The method based on the value function is a mainstream direction of a single-agent reinforcement learning algorithm, generally, two neural networks are constructed, one is called a value network, the other is called a target network, the structure of the target network is identical to that of the value network, and parameters of the target network are copied from the value network at regular intervals. The experience (s, a, r, s') used for training is stored using a data structure called an experience pool. Single agent value-based function model using time difference formula

To calculate gradients for strategic optimization. Multi-agent value function based algorithms also require a pool of experiences to store the experiences (τ, a, r, τ ') of all agents, where a is the joint action of all agents, τ and τ' are the joint action observation histories of all agents, and r is the team reward value shared by all agents. The reason for replacing s in a single agent with τ is that the observation scope of agents in most cooperative multi-agent reinforcement learning is local, so a local action observation history consisting of local observations and actions is used instead of global observations. Similarly, the multi-agent algorithm based on value function also uses a time difference formula to optimize the strategy, wherein the time difference formula is as follows:

in addition, in the value solution method based on the CTDE mode, the global state action value Q _tot And the individual state action value Q _i The IGM properties need to be satisfied:

the global and local relationships in the two representative models VDN and QMIX are: q _tot (τ,a)＝∑ _i Q _i (τ,a _i ) To be provided withAnd

it is clear that both VDN and QMIX satisfy IGM properties, but there are still limitations on the representation. Qtran avoids the representation limitation of VDN and QMIX using a linear constraint decomposition method, but the approximation of the theoretical aspect in practice makes the algorithm difficult to achieve good results in complex environments.

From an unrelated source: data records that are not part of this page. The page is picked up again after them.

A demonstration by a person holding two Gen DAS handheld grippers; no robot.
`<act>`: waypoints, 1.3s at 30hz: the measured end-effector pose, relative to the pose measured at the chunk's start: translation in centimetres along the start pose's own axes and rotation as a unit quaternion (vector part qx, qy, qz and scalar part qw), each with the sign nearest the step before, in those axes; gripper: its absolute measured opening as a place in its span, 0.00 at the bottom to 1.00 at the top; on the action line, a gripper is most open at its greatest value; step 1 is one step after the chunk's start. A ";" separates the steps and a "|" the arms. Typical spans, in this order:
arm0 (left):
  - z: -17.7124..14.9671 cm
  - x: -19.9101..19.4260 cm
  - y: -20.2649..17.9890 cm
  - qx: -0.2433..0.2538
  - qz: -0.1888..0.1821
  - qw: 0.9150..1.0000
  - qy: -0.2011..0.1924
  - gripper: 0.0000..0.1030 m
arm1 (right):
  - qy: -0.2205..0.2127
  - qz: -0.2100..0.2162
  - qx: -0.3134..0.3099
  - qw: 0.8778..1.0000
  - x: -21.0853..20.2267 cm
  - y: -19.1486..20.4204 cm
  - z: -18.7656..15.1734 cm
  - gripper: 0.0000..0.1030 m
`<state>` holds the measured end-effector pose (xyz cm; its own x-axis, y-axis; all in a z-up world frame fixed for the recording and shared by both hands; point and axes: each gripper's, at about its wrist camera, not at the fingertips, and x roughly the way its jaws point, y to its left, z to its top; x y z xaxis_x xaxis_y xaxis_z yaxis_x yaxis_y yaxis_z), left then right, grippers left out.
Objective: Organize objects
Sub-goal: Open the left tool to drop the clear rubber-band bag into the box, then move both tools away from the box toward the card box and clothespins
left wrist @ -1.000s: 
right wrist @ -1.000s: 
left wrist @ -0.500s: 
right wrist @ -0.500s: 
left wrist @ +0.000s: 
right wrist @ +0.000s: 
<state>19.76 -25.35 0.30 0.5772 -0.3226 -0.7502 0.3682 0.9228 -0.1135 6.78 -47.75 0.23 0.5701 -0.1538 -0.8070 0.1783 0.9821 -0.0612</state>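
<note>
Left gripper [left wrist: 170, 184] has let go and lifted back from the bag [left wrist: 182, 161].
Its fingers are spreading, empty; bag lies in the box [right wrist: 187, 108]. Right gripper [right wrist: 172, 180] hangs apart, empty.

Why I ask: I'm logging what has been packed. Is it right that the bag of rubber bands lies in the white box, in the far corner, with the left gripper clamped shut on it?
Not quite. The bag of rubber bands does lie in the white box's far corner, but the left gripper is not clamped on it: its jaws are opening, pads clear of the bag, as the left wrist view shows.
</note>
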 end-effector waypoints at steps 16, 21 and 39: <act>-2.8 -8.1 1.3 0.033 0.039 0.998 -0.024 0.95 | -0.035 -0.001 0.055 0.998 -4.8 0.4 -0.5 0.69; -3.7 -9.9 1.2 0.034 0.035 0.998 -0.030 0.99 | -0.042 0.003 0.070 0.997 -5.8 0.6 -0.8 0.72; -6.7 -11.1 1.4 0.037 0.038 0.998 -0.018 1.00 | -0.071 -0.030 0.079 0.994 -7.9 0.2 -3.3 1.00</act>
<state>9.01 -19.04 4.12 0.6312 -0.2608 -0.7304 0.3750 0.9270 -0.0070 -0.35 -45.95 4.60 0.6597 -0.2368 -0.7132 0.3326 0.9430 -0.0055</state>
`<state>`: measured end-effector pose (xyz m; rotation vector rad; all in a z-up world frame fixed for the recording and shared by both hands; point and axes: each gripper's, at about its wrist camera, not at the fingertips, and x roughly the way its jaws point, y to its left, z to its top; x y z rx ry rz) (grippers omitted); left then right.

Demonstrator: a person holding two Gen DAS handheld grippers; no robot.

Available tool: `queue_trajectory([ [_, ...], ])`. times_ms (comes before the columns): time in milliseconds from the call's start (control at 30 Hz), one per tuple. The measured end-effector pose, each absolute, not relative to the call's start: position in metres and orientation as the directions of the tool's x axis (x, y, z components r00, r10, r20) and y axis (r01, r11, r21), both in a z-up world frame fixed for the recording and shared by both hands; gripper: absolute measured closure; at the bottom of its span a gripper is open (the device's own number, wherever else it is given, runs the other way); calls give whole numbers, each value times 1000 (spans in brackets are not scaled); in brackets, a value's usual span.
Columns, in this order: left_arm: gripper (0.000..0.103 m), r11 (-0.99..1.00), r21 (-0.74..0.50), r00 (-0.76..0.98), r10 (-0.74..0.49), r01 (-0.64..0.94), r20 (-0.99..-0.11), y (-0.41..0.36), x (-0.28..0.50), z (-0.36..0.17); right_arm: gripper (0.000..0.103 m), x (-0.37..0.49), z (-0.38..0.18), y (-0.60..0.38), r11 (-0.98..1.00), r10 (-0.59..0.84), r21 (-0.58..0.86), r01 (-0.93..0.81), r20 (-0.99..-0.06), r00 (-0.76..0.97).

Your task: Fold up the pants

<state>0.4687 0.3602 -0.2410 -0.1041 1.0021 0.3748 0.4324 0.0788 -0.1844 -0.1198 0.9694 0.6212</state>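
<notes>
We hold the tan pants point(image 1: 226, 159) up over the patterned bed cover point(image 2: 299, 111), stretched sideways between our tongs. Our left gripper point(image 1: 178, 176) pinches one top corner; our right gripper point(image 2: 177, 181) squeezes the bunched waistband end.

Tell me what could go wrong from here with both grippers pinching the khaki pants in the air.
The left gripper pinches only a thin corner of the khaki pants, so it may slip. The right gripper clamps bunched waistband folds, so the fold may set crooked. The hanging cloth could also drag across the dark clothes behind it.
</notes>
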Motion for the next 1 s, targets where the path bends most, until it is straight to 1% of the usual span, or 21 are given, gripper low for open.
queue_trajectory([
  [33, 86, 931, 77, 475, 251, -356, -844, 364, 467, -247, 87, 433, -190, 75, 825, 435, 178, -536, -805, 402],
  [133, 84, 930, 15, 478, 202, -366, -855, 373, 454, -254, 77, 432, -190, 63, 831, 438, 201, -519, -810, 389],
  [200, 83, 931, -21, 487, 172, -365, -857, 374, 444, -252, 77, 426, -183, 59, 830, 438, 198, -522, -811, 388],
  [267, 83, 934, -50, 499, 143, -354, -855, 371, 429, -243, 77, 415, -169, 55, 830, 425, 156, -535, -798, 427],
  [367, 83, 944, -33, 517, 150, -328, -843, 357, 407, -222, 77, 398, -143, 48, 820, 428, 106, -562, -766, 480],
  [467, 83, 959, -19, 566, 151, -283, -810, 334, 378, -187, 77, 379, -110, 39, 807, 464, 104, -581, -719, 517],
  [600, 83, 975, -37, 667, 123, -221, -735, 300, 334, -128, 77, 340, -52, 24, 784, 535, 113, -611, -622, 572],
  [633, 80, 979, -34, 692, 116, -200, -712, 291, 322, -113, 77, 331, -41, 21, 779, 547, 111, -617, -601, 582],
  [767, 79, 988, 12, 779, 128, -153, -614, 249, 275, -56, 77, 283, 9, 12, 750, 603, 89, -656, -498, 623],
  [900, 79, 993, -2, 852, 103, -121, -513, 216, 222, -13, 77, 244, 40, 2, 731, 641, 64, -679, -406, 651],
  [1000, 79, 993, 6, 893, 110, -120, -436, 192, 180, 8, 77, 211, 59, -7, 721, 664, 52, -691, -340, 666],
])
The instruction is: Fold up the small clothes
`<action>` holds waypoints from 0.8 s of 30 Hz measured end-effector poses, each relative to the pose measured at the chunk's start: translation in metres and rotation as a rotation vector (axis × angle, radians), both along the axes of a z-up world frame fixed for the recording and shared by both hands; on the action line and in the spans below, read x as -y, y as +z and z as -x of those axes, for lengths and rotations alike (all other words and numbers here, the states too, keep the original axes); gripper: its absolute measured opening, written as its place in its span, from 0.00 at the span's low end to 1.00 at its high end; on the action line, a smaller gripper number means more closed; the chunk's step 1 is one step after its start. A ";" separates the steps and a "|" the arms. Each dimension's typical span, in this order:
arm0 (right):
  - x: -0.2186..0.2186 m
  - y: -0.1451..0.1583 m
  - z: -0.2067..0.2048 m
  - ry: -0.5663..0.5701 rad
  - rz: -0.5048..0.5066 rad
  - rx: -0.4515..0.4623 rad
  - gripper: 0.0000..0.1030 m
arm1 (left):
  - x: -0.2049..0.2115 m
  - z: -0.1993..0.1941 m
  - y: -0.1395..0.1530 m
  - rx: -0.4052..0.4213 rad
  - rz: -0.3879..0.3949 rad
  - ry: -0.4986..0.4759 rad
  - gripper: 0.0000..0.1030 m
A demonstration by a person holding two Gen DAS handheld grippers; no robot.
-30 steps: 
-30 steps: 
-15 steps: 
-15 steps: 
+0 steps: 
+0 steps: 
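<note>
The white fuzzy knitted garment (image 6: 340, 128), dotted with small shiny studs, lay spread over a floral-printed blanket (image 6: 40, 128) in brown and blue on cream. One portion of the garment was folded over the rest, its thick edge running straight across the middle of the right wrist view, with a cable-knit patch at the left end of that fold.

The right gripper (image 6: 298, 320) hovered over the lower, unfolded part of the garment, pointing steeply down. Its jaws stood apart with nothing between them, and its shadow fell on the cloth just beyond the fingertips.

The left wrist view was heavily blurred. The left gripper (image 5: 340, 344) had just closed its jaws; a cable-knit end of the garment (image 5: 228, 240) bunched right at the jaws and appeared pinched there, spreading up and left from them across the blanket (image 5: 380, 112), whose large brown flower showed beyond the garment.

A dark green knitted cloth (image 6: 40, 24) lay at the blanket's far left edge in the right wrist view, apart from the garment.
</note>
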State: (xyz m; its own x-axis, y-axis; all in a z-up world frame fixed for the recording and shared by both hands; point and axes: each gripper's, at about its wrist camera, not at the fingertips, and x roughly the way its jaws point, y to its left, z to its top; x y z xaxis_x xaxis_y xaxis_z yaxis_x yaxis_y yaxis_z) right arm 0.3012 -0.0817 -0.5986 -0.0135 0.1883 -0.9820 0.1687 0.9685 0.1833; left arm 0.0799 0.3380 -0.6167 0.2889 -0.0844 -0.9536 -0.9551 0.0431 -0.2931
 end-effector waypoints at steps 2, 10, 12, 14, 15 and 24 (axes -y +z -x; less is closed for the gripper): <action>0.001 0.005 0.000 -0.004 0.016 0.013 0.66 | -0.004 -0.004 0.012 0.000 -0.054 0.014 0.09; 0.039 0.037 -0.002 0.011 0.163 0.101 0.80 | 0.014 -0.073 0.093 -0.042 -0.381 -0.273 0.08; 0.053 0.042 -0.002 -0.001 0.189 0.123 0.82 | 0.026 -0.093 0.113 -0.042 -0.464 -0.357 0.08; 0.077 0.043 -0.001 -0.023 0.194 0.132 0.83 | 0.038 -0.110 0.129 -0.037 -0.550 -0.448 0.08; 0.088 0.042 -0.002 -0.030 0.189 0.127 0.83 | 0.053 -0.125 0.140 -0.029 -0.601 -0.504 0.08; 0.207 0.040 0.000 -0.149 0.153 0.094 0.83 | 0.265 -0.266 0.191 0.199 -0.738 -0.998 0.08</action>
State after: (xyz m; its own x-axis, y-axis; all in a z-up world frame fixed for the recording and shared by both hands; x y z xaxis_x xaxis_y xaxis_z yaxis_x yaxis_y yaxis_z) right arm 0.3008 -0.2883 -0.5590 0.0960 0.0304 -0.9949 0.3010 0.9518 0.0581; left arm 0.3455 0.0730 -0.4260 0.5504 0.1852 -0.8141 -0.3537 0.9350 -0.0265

The attention mechanism was originally used in natural language processing, but has been gradually applied to other fields including image processing and speech recognition in recent years due to its excellent performance. The attention mechanism originates from the research of researchers on bionics, and when a human receives a picture or a section of audio, the human rejects unimportant information and retains important information for processing. The efficiency is improved, and meanwhile, resources can be used in valuable places. Due to the excellent performance of attention mechanisms in other areas, more and more researchers believe that attention mechanisms may also play an important role in reinforcement learning. Attention machines come in many forms, including soft attention machines, hard attention machines, including self-attention machines and multi-head attention machines. The calculation method of the attention mechanism can be simply described as mapping the Q vector and the K vector to obtain the attention weight, and then multiplying the attention weight by the V vector to obtain the required value:

the mapping process includes a scaling dot product with softmax operation. Referring to fig. 2, matMul + scale refers to a scaled dot product, mask is not generally implemented, softmax refers to integer weight to decimal weight, and MatMul refers to matrix multiplication.

The structure of the algorithm of the present invention and the theory involved will be described in detail in the present invention.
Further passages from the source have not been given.